Fletcher Hale

Fletcher Hale ( born January 22, 1883 in Portland, Maine; † 22 October 1931 in New York City ) was an American politician. Between 1925 and 1931 he represented the State of New Hampshire in the U.S. House of Representatives.

Career

Fletcher Hale attended the common schools and then studied until 1905 at Dartmouth College in Hanover. After a subsequent study of law and its made ​​in 1908 admitted to the bar he began to work in his new profession in Littleton (New Hampshire). In 1912 he moved his residence and his law firm to Laconia. In 1915, he was the legal representative of the city. Between 1915 and 1920, Hale served as district attorney in Belknap County.

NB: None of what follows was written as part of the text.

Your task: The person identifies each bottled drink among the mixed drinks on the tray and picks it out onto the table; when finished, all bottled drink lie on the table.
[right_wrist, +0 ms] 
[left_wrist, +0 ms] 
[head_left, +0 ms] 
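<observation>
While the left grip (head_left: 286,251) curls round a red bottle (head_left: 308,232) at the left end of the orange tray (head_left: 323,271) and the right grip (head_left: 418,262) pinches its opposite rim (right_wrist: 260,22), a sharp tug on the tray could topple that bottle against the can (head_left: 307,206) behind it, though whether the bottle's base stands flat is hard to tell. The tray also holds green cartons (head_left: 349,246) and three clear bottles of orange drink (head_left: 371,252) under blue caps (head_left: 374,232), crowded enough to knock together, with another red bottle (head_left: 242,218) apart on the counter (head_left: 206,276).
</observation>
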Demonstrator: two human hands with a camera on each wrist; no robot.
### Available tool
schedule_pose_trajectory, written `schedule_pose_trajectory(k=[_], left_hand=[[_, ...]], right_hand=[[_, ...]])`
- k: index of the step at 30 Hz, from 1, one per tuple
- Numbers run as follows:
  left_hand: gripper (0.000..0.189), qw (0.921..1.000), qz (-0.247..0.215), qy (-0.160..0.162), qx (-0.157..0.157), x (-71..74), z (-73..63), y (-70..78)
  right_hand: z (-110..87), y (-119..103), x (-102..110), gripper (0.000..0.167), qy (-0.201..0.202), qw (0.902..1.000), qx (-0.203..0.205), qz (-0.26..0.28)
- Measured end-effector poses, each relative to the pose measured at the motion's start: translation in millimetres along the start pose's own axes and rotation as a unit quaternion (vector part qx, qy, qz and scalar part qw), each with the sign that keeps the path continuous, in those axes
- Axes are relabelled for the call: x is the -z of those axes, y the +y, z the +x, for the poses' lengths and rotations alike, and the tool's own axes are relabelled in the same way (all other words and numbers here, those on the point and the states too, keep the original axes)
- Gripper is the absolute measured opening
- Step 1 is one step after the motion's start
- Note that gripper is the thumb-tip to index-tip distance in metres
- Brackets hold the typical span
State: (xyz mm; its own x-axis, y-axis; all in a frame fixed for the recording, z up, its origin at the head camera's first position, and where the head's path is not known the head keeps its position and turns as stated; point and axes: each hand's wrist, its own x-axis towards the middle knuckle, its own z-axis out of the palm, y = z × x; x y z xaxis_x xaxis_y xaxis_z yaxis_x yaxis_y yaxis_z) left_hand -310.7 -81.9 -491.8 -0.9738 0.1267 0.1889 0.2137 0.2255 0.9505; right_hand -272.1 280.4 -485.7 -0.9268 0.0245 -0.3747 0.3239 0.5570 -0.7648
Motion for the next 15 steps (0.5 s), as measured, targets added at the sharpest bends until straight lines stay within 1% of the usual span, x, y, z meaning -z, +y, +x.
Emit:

Hale was a member of the Republican Party. Between 1916 and 1925 he sat in his State Board of Education, since 1918, he was its chairman. In 1918 he was a delegate at a meeting for the revision of the constitution of New Hampshire. He also was a member of the 1920 and 1925, the Tax Commission of the State of. 1924 Hale was elected in the first district of New Hampshire in the U.S. House of Representatives in Washington. There he entered on March 4, 1925, the successor to the Democrats William Nathaniel Rogers, whom he had defeated in the election. After he was confirmed in the following elections in each of its mandate, Hale could remain until his death on October 22, 1931 in Brooklyn, New York in Congress. When that became necessary after his death election won his predecessor, William Rogers, who hence Hales successor.